If the element is not detectable in this first analysis (206), a variable, let's call it ‘a’, is set to the value ‘0’ (208). This is optional and not a requirement. The variable ‘a’, and it could be a different variable, only helps to identify where the workflow originated from. Depending on the programming language used this could be also achieved with different if/then/or else instructions or similar methods. In this case it was the first analysis, which had a negative outcome. Next the variable c is checked to see how many times the Method 1 was applied (209) so far. The variables can differ and are only an example. If the value c=CN, where CN is, for example, number ‘5’, it instructs the software basically not to further increase the screen selection size, and/or conduct another image analysis using a different method and pick a larger predefined area.
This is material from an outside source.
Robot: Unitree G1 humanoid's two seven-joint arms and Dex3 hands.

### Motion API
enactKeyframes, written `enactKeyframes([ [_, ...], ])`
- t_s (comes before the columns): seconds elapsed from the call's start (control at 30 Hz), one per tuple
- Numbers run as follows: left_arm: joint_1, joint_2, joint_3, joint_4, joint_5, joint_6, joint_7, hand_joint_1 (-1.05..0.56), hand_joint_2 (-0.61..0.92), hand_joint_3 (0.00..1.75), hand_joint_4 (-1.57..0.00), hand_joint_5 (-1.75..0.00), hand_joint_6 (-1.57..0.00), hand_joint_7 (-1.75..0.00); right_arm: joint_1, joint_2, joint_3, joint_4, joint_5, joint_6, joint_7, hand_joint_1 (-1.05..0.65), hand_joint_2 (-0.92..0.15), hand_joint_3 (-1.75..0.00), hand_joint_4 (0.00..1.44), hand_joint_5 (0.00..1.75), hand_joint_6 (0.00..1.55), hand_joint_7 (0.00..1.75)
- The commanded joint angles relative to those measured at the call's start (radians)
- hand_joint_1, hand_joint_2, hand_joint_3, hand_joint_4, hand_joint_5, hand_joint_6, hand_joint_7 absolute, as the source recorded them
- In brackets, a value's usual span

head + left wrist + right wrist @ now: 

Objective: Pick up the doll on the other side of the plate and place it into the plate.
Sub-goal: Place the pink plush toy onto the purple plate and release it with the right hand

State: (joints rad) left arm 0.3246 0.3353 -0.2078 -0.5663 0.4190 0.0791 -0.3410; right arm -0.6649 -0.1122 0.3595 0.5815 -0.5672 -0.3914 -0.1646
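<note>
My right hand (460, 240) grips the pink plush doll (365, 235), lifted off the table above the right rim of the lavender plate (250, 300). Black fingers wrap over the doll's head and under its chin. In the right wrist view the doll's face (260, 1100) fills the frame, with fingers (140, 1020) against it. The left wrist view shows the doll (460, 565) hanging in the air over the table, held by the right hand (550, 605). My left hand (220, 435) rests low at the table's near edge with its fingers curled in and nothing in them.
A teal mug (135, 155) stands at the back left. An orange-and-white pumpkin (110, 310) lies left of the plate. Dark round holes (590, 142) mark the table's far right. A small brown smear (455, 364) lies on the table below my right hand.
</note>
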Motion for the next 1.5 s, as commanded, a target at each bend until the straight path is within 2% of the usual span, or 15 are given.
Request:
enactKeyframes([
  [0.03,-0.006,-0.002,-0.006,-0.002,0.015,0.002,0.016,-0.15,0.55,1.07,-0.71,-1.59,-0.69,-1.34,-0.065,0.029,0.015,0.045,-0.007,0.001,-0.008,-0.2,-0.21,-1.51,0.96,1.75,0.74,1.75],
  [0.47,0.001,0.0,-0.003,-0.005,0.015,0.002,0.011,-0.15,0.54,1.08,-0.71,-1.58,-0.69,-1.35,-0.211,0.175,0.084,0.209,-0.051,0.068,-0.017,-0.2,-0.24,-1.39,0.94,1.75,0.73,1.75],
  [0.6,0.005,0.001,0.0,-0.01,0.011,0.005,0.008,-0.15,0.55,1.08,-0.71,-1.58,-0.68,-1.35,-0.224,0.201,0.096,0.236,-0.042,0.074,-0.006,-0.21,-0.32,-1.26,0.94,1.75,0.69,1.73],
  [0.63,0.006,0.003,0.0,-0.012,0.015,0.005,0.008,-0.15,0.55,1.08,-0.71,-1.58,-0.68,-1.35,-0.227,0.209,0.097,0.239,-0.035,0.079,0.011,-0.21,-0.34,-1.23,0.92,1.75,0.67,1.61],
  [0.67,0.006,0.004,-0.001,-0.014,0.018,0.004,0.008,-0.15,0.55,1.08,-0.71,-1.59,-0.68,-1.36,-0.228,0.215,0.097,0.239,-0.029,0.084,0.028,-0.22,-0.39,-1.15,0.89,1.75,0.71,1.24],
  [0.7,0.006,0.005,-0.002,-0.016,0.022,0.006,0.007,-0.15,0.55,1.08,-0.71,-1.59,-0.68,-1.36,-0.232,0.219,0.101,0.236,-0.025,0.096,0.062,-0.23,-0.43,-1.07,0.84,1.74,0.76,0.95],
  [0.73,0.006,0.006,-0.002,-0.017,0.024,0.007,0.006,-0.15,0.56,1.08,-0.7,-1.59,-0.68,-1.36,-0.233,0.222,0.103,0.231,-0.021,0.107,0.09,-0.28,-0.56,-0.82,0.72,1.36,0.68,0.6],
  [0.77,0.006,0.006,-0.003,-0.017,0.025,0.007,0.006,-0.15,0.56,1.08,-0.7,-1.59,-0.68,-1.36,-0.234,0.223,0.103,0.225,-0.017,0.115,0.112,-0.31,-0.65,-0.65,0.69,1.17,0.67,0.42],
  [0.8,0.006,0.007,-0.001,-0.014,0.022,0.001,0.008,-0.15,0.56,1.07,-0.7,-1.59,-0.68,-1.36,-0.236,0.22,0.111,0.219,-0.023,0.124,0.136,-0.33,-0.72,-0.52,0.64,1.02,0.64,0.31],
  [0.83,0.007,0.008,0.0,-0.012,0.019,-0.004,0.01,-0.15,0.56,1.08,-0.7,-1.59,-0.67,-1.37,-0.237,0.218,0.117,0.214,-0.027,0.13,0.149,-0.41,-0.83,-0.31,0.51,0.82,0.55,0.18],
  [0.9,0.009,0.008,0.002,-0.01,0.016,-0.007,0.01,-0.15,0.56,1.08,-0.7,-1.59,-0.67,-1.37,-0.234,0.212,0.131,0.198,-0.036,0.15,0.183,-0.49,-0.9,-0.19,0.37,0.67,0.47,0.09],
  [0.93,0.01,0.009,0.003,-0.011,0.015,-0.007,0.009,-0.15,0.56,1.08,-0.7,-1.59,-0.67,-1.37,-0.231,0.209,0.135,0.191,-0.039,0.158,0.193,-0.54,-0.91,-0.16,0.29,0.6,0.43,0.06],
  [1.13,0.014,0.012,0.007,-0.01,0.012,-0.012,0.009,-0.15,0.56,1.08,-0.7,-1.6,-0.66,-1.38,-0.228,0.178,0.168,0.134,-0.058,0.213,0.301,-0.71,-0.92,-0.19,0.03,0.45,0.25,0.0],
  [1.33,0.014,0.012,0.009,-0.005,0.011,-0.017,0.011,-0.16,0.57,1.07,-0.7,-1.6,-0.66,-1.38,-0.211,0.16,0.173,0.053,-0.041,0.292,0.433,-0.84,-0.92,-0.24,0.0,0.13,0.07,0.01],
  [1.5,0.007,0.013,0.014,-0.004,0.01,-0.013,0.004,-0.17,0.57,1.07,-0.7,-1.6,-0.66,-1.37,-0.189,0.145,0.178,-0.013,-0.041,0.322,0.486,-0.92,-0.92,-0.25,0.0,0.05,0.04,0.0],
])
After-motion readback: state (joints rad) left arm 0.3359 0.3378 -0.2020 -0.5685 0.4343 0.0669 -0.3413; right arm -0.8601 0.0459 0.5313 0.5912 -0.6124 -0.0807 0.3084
This might be, for example, because the element cannot be tracked due to different reasons, such as, interference or the element being obscured by other parts, bad light conditions, etc.
Or there might be a situation where the element suddenly disappears within the predetermined time frame. If the number of screen selection increased is below ‘5’ attempts for example, or a specific predetermined maximum selection size has been reached, the Method 1 (211) is applied and the selection size is increased by a specific size or increment each time. In this case the radius is increased from 30 to 60 pixels, for example. The Screen selection is again captured in the video frame (not shown in this flowchart) and the count is increased from 1 to 2 attempts (214). Because the value ‘a’ was set to 0 (209), the process flows via (216) back to (206) where the element tracking software again determines whether it can positively identify the required frames to make the element trackable for the predetermined time of, for example, 4 seconds.
As previously mentioned the system may pick any number of frames with different times apart to calculate whether or not it can positively track the element. In case the software cannot detect the element in at least one frame (206), the region tracking software would again apply the first method (211) until value c or a specific maximum limit for the screen selection size has been reached (210).
If the maximum attempts have been reached for the First Frame analysis (210)(213) then the software would display a message to the user that the software is unable to identify the element in the first frame (214). If the element is not trackable in the following frame calculation (208), then the element tracking software would attempt, after reaching the maximum allowable screen selection size or factor (210), to proceed via (212) to Method 2 (230). Method 2 (230) would be applied when Method 1 has failed to detect the element. It would, for example, also be possible that the element could have disappeared from screen, with the option of reappearing at a later stage. In another embodiment the element tracking software could suggest that it found the element at a later Frame n and it could in addition make this suggestion as this would then meet the 4 second object tracking requirement. In another embodiment, the screen selection size value after the calculations have been completed and the element is detectable (222) or not detectable (214) would be set to the zero value (not shown).
As described earlier, in Method 2 (231) the element tracking software determines at which frame number the element is not visible or trackable anymore. It would then determine whether the element might be trackable in the preceding frames, before the frame that the user clicked on the element. If, for example, after 3 seconds the element cannot be identified, the system would try to determine whether the missing 1 second can be taken from the preceding frames. In that case the Screen Tag would be placed 1 second earlier than the frame that the user actually clicked on to pick an element.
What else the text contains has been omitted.